Les mythes, pour
Barthes, ont pour particularité d'être des objets historiques qui se font passer pour naturels. En lisant
les Mythologies aujourd'hui, on est d'abord frappé par leur côté daté. Les certitudes et les habitudes d'il y a un demi-siècle sont devenues des reliques, des bizarreries, de vagues souvenirs ou d'illustres inconnus. Qui parle encore de
Minou Drouet, du Guide bleu et de Poujade? Les mythes se sont évaporés. Qu'en est-il de leur fondement, ce monde petit-bourgeois dénoncé par
Barthes? Là aussi, ça sent son époque. Les bourgeois contre les prolétaires, ça sonne guerre froide, intellectuel de gauche de jadis, enfermé dans une pensée elle-même mythologique. Ce qui ne passe plus, dans ces textes, c'est leur certitude d'être objectifs, de décrire la classe oppressante, de la démasquer, comme si la lutte des classes n'était pas elle aussi un mythe. Peut-être ce sentiment que tout cela a disparu vient-il de la victoire des mythes bourgeois à la chute du communisme. Que serait une mythologie d'aujourd'hui?

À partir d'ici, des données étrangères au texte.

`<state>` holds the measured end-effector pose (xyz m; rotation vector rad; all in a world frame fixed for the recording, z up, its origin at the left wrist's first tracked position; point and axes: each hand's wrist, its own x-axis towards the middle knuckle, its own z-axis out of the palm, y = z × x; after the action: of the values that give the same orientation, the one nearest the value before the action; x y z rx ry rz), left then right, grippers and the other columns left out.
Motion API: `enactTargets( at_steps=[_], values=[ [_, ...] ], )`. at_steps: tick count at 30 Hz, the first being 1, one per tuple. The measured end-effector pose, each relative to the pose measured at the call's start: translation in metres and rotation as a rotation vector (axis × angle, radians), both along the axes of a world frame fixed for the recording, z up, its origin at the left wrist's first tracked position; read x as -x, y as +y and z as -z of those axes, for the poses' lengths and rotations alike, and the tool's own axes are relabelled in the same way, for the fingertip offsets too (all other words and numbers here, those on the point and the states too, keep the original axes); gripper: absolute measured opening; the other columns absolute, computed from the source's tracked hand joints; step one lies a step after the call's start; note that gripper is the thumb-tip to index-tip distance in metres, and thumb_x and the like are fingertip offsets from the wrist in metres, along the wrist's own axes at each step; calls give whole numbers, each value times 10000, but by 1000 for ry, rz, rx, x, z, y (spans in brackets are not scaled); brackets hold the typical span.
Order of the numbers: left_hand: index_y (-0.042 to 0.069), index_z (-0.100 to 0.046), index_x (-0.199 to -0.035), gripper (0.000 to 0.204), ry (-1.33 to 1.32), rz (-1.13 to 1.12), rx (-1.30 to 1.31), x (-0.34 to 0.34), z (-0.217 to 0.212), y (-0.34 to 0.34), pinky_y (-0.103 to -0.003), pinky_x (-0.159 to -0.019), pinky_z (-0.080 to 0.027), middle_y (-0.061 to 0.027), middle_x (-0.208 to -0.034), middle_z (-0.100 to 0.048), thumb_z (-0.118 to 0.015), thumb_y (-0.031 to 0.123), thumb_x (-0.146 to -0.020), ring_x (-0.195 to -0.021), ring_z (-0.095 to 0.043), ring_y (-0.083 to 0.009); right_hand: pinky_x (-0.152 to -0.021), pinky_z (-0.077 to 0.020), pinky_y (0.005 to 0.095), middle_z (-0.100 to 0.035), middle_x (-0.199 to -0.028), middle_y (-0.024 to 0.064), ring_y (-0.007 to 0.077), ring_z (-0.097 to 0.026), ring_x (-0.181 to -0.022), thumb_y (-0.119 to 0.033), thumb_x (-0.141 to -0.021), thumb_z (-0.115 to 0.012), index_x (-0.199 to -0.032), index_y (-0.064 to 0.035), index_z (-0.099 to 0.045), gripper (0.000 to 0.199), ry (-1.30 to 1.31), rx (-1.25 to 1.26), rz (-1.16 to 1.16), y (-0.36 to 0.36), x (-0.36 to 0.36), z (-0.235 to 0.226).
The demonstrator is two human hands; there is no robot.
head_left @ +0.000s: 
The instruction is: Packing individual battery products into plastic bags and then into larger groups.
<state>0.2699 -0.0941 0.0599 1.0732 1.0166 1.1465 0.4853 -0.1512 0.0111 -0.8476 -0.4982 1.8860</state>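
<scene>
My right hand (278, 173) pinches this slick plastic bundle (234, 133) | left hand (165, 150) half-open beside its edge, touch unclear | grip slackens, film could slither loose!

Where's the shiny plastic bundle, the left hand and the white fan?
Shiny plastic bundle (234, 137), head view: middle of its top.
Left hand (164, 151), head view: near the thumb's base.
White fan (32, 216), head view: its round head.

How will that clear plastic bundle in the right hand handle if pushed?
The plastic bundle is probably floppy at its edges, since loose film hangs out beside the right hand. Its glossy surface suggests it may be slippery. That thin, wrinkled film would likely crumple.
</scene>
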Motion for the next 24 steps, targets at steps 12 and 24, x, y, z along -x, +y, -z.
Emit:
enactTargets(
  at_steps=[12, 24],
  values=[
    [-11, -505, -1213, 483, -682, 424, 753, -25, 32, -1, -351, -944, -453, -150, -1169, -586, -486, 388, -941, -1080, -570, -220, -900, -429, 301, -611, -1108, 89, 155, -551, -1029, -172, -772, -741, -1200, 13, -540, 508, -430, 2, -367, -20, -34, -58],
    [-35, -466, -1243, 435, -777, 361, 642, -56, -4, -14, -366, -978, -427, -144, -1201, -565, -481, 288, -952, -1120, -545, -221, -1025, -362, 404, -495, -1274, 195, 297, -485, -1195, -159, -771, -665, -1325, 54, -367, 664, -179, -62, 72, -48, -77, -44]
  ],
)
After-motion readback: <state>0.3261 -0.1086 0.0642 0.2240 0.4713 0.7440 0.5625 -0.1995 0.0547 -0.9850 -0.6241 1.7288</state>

Minou Drouet s'est transformée en Justin Biber, et les coureurs du Tour de France, ces héros d'épopées grandiloquents, ces Coppi, ces Geminiani, ces Kubler et ces Bobet, sont devenus des bobets sans majuscule et sans honneur. Elles seraient désabusées, grinçantes et futiles,
les mythologies d'aujourd'hui.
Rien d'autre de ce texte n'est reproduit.